The Catalog feature in Labelbox is also huge for us. Pre-Catalog, for our data selection process, we’d look at the performance metrics of our model and let’s say, for example, we discovered it was indicating 50% accuracy on models, we would have to tediously and manually collect data surrounding that. But with the Catalog feature in Labelbox, we can target data collection for our models easily and quickly. Embeddings allow us to do unsupervised classification of models and select a lot of models. It’s just easier to create batches and sample around that.
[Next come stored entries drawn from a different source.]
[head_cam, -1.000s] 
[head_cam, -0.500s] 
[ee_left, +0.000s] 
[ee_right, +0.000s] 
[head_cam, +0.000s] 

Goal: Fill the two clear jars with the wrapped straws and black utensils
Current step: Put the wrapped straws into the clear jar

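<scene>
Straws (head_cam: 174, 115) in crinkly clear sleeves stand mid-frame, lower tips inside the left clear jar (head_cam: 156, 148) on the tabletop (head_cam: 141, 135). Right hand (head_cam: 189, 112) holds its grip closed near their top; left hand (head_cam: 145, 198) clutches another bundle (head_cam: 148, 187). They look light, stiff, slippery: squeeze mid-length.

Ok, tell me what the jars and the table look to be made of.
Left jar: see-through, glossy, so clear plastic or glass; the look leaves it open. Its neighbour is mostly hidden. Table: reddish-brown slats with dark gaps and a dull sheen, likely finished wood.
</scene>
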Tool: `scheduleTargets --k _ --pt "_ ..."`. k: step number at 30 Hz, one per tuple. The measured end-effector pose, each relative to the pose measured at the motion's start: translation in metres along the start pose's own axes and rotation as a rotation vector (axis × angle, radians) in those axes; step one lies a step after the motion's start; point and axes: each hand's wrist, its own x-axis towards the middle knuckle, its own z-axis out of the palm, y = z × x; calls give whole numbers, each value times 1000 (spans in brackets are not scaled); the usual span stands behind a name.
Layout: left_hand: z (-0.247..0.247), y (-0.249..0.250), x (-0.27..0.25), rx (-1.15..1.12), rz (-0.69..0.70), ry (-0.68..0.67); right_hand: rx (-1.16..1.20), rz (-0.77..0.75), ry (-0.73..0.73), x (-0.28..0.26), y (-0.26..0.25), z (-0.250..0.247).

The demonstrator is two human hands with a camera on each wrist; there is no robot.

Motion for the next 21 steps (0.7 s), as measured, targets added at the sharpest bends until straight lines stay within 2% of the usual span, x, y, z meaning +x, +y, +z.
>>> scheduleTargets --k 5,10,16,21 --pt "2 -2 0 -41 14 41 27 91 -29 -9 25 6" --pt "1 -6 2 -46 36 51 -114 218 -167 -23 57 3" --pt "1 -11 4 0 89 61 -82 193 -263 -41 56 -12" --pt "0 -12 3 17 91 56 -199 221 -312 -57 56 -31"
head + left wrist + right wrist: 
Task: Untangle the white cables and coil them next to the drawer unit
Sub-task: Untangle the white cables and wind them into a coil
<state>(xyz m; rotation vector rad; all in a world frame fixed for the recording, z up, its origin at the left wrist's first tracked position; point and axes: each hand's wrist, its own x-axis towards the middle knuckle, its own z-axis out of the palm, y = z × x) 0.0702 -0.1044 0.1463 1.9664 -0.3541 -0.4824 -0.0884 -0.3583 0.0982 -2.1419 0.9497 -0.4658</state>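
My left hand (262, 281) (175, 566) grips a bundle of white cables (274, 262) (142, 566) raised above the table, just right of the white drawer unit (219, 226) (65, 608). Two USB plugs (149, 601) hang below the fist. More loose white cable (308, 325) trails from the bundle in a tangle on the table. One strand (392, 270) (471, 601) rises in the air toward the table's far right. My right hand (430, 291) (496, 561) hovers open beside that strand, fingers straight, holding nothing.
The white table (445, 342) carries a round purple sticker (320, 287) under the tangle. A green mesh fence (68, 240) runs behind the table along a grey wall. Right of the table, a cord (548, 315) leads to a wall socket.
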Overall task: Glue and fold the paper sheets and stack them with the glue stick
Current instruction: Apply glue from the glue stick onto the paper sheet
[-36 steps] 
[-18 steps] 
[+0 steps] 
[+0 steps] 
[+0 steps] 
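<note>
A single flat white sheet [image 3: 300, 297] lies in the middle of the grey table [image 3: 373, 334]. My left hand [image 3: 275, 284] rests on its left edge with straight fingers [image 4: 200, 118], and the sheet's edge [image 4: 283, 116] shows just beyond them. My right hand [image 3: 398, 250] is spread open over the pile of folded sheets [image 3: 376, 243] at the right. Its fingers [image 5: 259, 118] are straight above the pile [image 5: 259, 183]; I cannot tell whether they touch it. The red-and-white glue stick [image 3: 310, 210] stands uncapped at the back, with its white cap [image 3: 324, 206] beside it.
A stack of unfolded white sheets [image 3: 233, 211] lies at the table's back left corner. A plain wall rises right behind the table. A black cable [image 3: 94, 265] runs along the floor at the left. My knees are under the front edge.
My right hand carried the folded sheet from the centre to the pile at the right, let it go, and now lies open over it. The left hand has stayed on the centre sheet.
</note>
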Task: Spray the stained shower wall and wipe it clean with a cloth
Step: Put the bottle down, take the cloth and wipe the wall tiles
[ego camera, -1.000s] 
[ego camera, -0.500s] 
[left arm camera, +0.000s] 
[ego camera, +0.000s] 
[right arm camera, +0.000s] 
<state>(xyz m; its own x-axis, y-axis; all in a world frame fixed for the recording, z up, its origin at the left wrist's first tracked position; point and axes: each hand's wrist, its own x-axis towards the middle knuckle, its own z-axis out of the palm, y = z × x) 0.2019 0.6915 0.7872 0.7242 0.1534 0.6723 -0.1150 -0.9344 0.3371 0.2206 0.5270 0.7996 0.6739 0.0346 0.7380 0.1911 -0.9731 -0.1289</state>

It takes a lot of the time and effort out of the data selection process,” said Barrell.
Being able to reduce the data requirement is huge because you can see the same amount of improvement in the model’s performance in half the time and with half the effort. That was enabled through targeting the model’s weaknesses with Model Diagnostics and then being able to prioritize the right data through Catalog. Before, if we were doing a scattershot data collection, we would have been roughly labeling twice as much data and with twice as much effort,” said Barrell.
The outcome
Targeting data collection at model failures, Deque made big accuracy jumps — improving detection of checkboxes from 47% to 75% accuracy, presentational tables from 66% to 79%, and radio buttons from 37.9% to 74%. It filtered out about one-third of less-trustworthy data points to lift model performance 5%, and re-labeling pushed it higher. Overall, Deque cut its annual labeling spend and needs by over 50%.
Where this goes
Accessibility features are for everyone — captions help in noisy rooms as much as for the hard of hearing. A model that knows its own weaknesses, fed exactly the signal it's missing, is how you make the web accessible at scale.